CSCI 335 - Artificial Intelligence

Fall 2011

Course Overview:
This course is an introduction to designing, understanding, analyzing, and implementing computer systems that fall under the heading of "artificial intelligence". Topics will include search algorithms, automated reasoning, genetic algorithms, machine learning, and robotics. We will also investigate some of the philosophical issues related to artificial intelligence.

At the end of this course, you will be expected to be able to: Instructor:
Dr. Gabriel Ferrer
M.C. Reynolds 312

Office Hours:
MF: 1:30-3:00 pm
TR: 1:30-2:30 pm
Feel free to make an appointment, or to stop by whenever my door is open.

Class Web Page: http://ozark.hendrix.edu/~ferrer/courses/335/

Lecture Time: B4 (2:45 - 4:00 pm, Tuesday/Thursday)

Final Exam Period: Thursday, December 8, 8:30-11:30 am

Required Textbook: On Intelligence, by Jeff Hawkins and Sandra Blakeslee
This book is an overview of a neuroscientific theory of intelligence; it is not a computer science text. We will use its theory of intelligence as a basis for assessing the "intelligence" of the systems we develop.

Grading Criteria:
Programming Assignments: 55%
Term Paper: 20%
Final Project: 20%
Class Participation: 5%

Grading Scale:
Each assignment receives a letter grade. The grading criteria for each assignment will be described when it is assigned. Each letter grade has associated with it a percentage grade as follows:
Letter gradePercentage
A95
B85
C75
D65
F50

Missing grades will be scored zero. Any grade can have a "+" or "-" attached to it. A "+" is worth +5, and a "-" is worth -4. A grade of "A+" will only be assigned to work that in some way goes above and beyond the requirements for the assignment. For each category above, the total points earned will be divided by the total points possible to yield a percentage. These percentages will be weighted as given above. A final average of at least 90 earns an A; 80 earns a B; 70 earns a C; 60 earns a D; below 60 is failing.

Programming Assignments:
You will develop your understanding of artificial intelligence by developing software that uses AI algorithms to achieve goals in a concrete domain. These assignments will use the Python, Java, and Lua languages. Several assignments will involve programming a mobile robot.

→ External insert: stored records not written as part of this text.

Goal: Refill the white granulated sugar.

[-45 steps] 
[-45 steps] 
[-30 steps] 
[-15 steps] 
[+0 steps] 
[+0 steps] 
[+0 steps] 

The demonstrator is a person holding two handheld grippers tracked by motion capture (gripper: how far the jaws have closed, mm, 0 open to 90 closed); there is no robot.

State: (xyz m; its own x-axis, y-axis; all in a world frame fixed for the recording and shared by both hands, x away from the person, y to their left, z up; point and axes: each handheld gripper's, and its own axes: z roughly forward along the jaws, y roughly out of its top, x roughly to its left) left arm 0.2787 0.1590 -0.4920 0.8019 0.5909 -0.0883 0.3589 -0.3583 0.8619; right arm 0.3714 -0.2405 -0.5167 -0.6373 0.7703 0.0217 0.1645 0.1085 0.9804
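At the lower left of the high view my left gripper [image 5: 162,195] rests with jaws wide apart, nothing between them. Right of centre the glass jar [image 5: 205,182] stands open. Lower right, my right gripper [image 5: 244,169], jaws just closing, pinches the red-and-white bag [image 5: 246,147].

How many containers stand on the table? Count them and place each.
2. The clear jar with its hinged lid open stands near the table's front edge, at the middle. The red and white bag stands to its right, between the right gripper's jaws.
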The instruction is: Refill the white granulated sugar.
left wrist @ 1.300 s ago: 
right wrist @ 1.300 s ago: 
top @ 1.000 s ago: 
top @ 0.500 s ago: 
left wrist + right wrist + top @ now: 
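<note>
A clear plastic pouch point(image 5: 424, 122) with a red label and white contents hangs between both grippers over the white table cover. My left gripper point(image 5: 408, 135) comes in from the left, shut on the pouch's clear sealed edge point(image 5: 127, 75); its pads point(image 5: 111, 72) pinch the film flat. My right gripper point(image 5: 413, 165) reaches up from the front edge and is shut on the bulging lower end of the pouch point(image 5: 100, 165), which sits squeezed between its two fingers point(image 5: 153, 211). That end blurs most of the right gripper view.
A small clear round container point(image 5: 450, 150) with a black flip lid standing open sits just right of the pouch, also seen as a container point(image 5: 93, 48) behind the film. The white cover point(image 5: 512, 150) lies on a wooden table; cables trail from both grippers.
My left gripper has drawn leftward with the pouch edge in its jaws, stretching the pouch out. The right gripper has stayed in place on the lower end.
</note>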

Revisions: After assignments are returned, you are welcome to revise and resubmit your work. I will grade anew each submitted revision, and average the original and revised grades together to produce a new grade for that assignment. Revisions may be submitted anytime until the start of the final exam period.

No late work will be accepted. Any work not submitted on time is a zero. However, you may submit a solution after the deadline to qualify under the revision policy. In effect, this means that late work can earn up to half credit.

Term Paper:
An important component of the course is developing the ability to reason critically about claims that a system is "intelligent" and about computational theories of mind. To this end, you will compose a term paper in which you analyze the relationship between the cognitive theory described in the textbook and the types of algorithms we have studied in the course.

Final Project:
Towards the end of the semester, you will select a final project topic. You will develop an intelligent system that either extends a concept that we have explored this semester, or uses a concept that we have not covered. You will give an oral presentation of your project during the final exam period for this course. The project write-up will also be due at that time.